As Confederate statues have come down, there have been many cries that history is being destroyed. The current U.S. president said: “We have a heritage. We have a history, and we should learn from the history.”
Well, that’s the problem. The history of America, particularly its racial history, never has been taught fully and comprehensively. Many have learned a version of history through the lens of white leaders with a specific, racialized agenda, but typically not from unbiased historians committed to the truth.
When I first entered an integrated school in the 6th grade, my mother told me: “White people don’t always tell the truth.” I knew she was talking about adults. Her message surprised me. I had been taught to always respect adults, and thought that included expecting their truthfulness. This was the first clue my educational experience was changing.
Every day, when I left school, I came home to a community that challenged and corrected what I had been taught in history. They shared a different story of slavery, one that revealed the atrocities of subjugation, and a different story of the Civil War. Not about the battles per se, but about what was at its core. My education was augmented by information about slave uprisings and about black people fighting for their humanity, not docile and lazy, but hard-working, freedom fighters. And the history I learned from my family and neighbors was the truth.

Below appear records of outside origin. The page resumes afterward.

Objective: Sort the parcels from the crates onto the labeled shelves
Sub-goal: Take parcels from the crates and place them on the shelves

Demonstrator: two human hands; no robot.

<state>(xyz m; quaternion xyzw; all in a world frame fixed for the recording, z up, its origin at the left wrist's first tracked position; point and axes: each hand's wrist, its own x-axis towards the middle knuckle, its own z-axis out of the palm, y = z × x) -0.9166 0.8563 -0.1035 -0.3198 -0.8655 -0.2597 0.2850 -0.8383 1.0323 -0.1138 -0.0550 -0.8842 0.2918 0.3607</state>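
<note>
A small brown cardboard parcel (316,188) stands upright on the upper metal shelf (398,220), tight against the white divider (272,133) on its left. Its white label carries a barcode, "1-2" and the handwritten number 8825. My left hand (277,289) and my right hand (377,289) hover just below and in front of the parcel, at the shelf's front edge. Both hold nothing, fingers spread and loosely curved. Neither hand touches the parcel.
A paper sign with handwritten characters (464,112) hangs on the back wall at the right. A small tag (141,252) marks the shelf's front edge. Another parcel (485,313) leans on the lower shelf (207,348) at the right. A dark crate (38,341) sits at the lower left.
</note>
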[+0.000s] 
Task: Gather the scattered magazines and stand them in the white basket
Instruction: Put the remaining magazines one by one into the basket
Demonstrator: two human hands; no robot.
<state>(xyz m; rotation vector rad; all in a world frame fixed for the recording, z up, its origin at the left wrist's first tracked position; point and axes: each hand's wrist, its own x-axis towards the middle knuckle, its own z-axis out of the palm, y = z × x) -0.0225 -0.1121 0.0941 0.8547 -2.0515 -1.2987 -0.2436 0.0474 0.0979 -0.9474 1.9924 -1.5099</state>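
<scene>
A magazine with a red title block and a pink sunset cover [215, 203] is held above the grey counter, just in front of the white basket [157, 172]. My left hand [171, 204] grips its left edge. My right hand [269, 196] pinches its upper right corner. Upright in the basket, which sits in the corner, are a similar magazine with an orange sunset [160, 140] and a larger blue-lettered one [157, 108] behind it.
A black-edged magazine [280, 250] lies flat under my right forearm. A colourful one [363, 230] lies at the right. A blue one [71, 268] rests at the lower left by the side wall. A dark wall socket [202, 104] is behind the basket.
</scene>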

For my white classmates, also learning from those textbooks, was the content ever questioned? I suspect there were few white households in Richmond, Virginia, the former capital of the Confederacy, in which the story of slavery was even discussed back then, much less refuted. It—the stated and printed history—just was. In the 1950s, when these textbooks were developed, Virginia was leading the fight against integration. The notion of black people being happy with their current condition was mythology in 1850 and remained so in 1950. A distortion of history was taught in public schools, with textbooks developed and approved by the government-established Virginia History and Government Textbook Commission. Why would the content be questioned? It wasn’t until the late ‘60s that just a small reference to Harriet Tubman was added to appease vocal outrage from civil rights advocates. And it wasn’t until 1972 that the Virginia Department of Education announced that the three textbooks that had then shaped thousands of students’ knowledge of Virginia’s history for over two decades would be “decommissioned”… not denounced as they should have been.

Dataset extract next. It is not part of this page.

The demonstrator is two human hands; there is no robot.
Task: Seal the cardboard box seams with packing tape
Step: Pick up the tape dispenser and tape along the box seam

So, what’s the big deal now? The new history textbooks are correct, right? Maybe, but what about those who learned from the old texts? Just consider this. If you were in the 7th grade in 1972, today, you are 60 years old, perhaps still in a leadership position, probably a senior leadership position … a judge, state legislator, college professor maybe. Think about how many people these folks have mentored over their careers. What policies have they shaped or influenced? Are these some of the folks calling for Confederate statues to remain because history is being erased? Having those books as their texts, living in racially homogeneous communities, never learning about black people, this is a part of what shaped them. Philosophically, who are they? What are their values and beliefs?
And this isn’t just a Virginia story.
“I think that the past is all that makes the present coherent, and further that the past will remain horrible for exactly as long as we refuse to assess it honestly.” — James Baldwin
In America, we place enormous trust in our education system to prepare our children to succeed. Can you successfully negotiate America—a country developed in large part by black labor—without understanding black history and culture and the fundamentals of a racial hierarchy that goes back 400 years? Until now, the answer has been yes.
We must do better. Learning about black history and culture, along with race and racism, cannot be ad hoc or haphazard. It must be structured, intentional, and incorporated throughout the educational experience. Moving America to racial equity will require the inclusion of an examination of racialized America in mainstream American education. Reveal, reflect, recalibrate. It can be done, and we should do it. Now.